◆ WORK REQUEST
Look through the lines below, find those with the word "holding", and copy them.

[Records contained in a dataset]

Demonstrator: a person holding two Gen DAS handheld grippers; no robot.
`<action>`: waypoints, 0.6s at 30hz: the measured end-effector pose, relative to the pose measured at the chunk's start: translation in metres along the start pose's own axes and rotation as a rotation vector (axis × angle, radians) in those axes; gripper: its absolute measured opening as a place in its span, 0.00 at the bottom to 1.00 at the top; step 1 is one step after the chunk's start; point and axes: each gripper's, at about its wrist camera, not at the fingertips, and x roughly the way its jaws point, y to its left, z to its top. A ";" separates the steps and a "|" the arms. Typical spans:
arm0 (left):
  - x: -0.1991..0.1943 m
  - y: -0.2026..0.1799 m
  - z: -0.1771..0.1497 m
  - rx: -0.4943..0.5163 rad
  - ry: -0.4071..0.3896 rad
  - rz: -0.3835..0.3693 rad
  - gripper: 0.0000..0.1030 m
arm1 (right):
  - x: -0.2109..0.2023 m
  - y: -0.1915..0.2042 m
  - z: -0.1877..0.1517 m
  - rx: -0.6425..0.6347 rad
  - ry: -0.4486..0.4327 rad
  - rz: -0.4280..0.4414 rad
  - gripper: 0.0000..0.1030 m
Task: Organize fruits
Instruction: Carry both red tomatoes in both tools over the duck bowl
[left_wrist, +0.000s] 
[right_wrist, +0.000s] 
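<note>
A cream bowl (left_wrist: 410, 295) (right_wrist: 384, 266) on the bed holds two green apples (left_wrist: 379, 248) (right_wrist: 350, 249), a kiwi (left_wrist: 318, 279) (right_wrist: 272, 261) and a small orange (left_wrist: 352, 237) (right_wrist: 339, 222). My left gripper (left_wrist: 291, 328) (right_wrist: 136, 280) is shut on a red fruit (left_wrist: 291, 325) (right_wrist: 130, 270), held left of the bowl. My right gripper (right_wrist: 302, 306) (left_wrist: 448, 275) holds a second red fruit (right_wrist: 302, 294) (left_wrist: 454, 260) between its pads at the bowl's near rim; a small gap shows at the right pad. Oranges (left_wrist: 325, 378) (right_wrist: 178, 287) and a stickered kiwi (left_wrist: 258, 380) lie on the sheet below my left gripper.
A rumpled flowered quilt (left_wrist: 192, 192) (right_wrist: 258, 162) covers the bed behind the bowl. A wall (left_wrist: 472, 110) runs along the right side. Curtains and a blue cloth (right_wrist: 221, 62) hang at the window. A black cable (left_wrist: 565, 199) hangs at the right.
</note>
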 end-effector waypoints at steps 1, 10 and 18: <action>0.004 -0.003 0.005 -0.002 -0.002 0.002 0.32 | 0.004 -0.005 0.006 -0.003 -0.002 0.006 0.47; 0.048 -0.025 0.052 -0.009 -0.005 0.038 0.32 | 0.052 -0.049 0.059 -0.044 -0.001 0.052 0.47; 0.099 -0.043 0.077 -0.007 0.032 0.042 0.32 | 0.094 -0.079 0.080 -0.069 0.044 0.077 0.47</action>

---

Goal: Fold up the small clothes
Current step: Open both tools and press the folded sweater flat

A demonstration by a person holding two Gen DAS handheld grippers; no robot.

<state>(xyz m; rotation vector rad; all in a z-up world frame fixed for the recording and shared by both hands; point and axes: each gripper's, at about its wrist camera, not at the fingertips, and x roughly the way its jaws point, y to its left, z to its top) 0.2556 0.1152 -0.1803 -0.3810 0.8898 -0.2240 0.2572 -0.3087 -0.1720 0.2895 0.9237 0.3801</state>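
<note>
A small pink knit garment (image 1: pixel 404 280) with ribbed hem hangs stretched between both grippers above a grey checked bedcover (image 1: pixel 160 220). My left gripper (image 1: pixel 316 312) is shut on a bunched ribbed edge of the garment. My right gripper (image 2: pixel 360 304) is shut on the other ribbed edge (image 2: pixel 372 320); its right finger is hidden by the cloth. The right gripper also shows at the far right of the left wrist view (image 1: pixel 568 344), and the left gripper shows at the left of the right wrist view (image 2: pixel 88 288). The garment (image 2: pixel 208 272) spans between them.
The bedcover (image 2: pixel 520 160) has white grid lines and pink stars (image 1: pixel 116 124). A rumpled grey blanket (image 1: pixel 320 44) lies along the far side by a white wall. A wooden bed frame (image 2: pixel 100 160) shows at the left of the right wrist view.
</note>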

◆ EXERCISE RESPONSE
Demonstrator: a person holding two Gen DAS handheld grippers; no robot.
A demonstration by a person holding two Gen DAS handheld grippers; no robot.

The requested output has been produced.